A NEW HYBRID OPTIMIZATION APPROACH USING PSO, NELDER-MEAD SIMPLEX AND K-MEANS CLUSTERING ALGORITHMS FOR 1D FULL WAVEFORM INVERSION
Full waveform inversion, Derivative free optimization, Computational cost.
Full Waveform Inversion (FWI) is formulated as a nonlinear optimization problem that traditionally uses derivative-based local minimization methods to find the scalar field of subsurface physical properties that best represents the field seismic data. However, these methods have a high computational cost and an accuracy limited to local minima, in addition to suffering from a slow convergence rate (Cycle Skipping). Therefore, was developed in this work a two-phase hybrid optimization algorithm based on Derivative-Free Optimization (DFO) algorithms. Where in the first phase it uses global minimization and clustering technique, and in the second it uses local minimization.
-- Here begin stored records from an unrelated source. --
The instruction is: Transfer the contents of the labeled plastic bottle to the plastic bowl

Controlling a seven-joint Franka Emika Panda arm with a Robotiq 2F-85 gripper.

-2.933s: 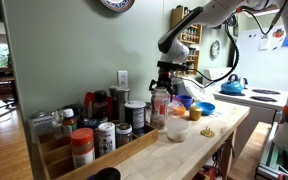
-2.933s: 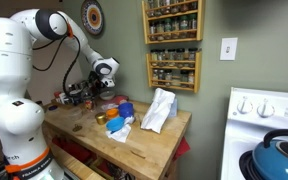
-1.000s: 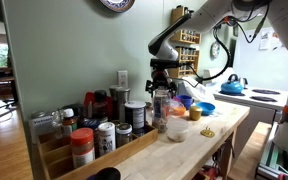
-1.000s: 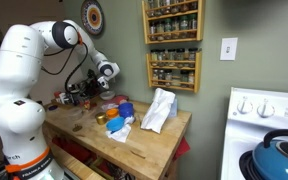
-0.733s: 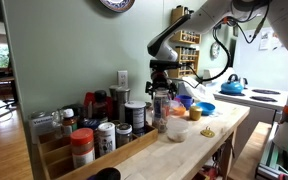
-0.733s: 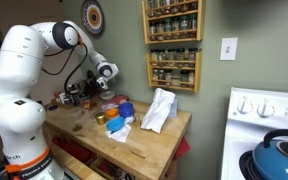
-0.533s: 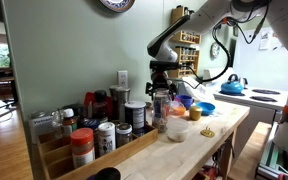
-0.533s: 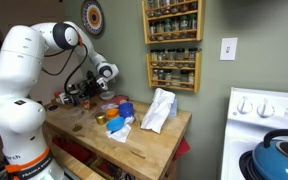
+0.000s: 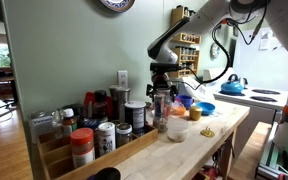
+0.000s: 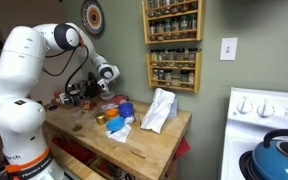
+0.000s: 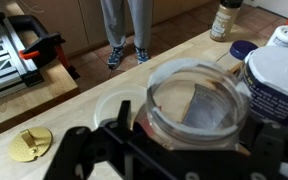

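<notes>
Exterior view from the jar-rack end: tool (image 9: 162,88) lowered over the labeled plastic bottle (image 9: 160,108), right at its top. Bottle upright on the surface (image 9: 184,150), among dark-lidded jars (image 9: 134,115). Plastic bowl (image 9: 177,127) just to its right and nearer, apparently touching or nearly so. Blue bowls (image 9: 203,108) further right. Nothing tipped; bowl contents not discernible from here.

Exterior view from the stove side: arm reaching down to far left of surface (image 10: 154,145); tool (image 10: 88,91) low among clutter. Bottle not separable at this size. White cloth (image 10: 158,110) lying to the right.

Wrist view: looking straight into open mouth of labeled plastic bottle (image 11: 197,105), no cap seen on it. Dark tool fingers (image 11: 94,158) on both sides of the neck, seemingly pinching it, though actual contact not confirmed. Rim of plastic bowl (image 11: 112,103) just left of bottle. Yellow piece (image 11: 29,144) on surface near left.

Progress judgement: early. Grasp likely made or being made; lift, tilt over bowl and pour all left.
</notes>
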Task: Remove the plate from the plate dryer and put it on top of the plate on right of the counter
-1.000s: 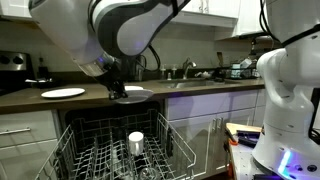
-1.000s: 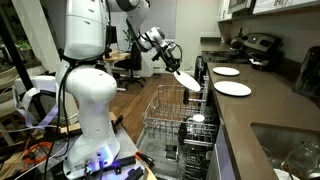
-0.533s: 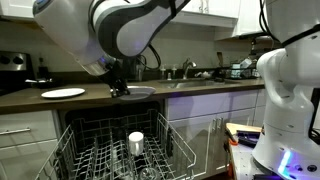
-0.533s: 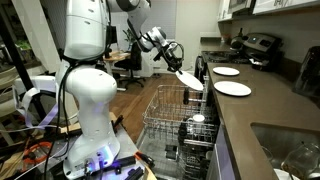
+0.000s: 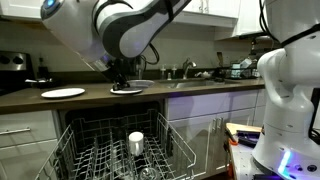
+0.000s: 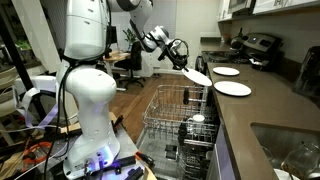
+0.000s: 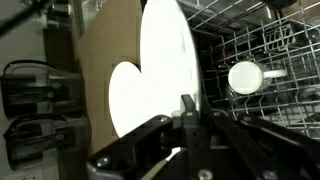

In phase 1, were adopted the modified Particle Swarm Optimization (PSO) algorithm and the Kmeans, and in phase 2, the Nelder-Mead Adaptive Simplex (ANMS). The new hybrid algorithm was called the PSO-Kmeans-ANMS. Where the K-means is responsible for dividing the swarm of particles into 2 clusters at each instant. This strategy aims to automatically balance the exploration and exploitation mechanisms of the parameter search space, allowing to find more accurate solutions and consequently improve convergence. The proposed hybrid algorithm was validated on the set of 12 benchmark functions and then applied to the FWI 1D problem. The PSO-Kmeans-ANMS results were compared with the classic PSO, modified PSO, and ANMS algorithms. The metrics used were the average execution time and the success rate (being accepted error of up to ±4% of the optimal solution). In all validation experiments and the FWI application, the PSO-Kmeans-ANMS performed well in terms of robustness and computational efficiency. In the case of FWI, there was a significant reduction in computational cost, thus presenting a relevant result.